WORK REQUIRED => Reproduce the listing below exactly, minus its pictures.
※ ※ ※
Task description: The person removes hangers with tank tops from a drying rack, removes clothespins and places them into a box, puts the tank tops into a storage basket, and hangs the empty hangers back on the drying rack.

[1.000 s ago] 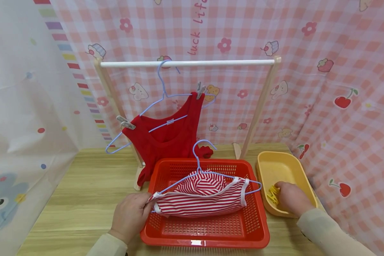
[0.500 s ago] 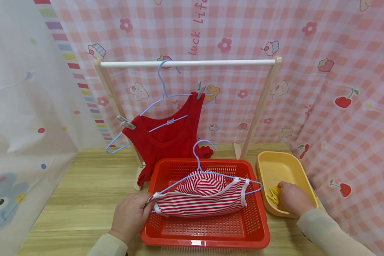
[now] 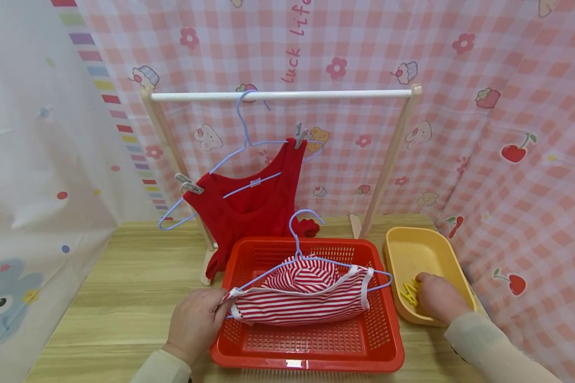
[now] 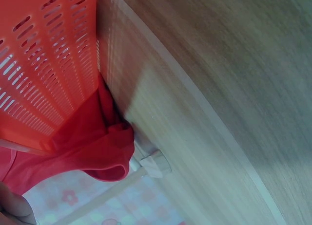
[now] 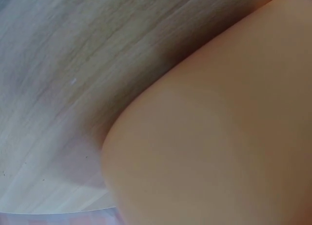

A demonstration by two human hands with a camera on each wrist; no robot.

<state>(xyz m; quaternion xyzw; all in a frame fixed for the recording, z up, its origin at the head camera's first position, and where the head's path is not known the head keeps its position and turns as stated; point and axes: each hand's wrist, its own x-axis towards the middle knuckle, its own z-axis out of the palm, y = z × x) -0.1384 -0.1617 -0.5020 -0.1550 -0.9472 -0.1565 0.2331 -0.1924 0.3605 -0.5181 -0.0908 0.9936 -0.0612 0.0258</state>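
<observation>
My left hand (image 3: 196, 323) pinches the left shoulder strap of a red-and-white striped tank top (image 3: 302, 308), threaded on a light blue hanger (image 3: 268, 274). That hanger lies over the red basket (image 3: 306, 363), its hook pointing up, and part of the top is bunched behind it. In the yellow tray (image 3: 421, 244), my right hand (image 3: 441, 298) is at a small heap of yellow clothespins (image 3: 410, 292). Its fingertips are mostly hidden behind the hand, so I cannot see whether they grip one. In the left wrist view, only a bit of hand (image 4: 15, 205) shows.
Behind the basket, a red tank top (image 3: 254, 213) hangs on another blue hanger (image 3: 243, 119) from the rack's white rod (image 3: 335, 94). Grey clothespins (image 3: 189, 184) hold its straps. Everything stands on a wooden table (image 3: 124, 298) before checked curtains.
My right hand has shifted slightly in the tray, and the yellow clothespins beside its fingers have moved a little. My left hand and the striped tank top stay put.
</observation>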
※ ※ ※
ANSWER TO THE EXERCISE =>
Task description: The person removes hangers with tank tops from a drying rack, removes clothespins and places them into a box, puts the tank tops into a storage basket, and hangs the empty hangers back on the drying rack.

[1.000 s ago] 
[0.500 s ago] 
[now] 
[now] 
[now] 

A demonstration by two human hands with a camera on each wrist; no robot.

<state>(xyz m; quaternion xyzw; all in a frame fixed for the recording, z up, its origin at the head camera's first position, and where the head's path is not known the head keeps its position and turns as stated; point and axes: each hand's wrist, its own x-axis towards the middle knuckle, its own z-axis out of the palm, y = z × x) -0.1384 -0.1617 -0.5020 -0.1550 -0.9472 -0.1565 0.2331 -0.1924 0.3605 -0.5181 -0.0908 0.9936 -0.0612 0.0258</state>
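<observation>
My left hand (image 3: 196, 323) pinches the left shoulder strap of a red-and-white striped tank top (image 3: 302, 308), threaded on a light blue hanger (image 3: 268, 274). That hanger lies over the red basket (image 3: 306, 363), its hook pointing up, and part of the top is bunched behind it. In the yellow tray (image 3: 421, 244), my right hand (image 3: 441, 298) is at a small heap of yellow clothespins (image 3: 410, 292). Its fingertips are mostly hidden behind the hand, so I cannot see whether they grip one. In the left wrist view, only a bit of hand (image 4: 15, 205) shows.
Behind the basket, a red tank top (image 3: 254, 213) hangs on another blue hanger (image 3: 243, 119) from the rack's white rod (image 3: 335, 94). Grey clothespins (image 3: 189, 184) hold its straps. Everything stands on a wooden table (image 3: 124, 298) before checked curtains.
My right hand has shifted slightly in the tray, and the yellow clothespins beside its fingers have moved a little. My left hand and the striped tank top stay put.
</observation>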

No more work is needed on this exercise.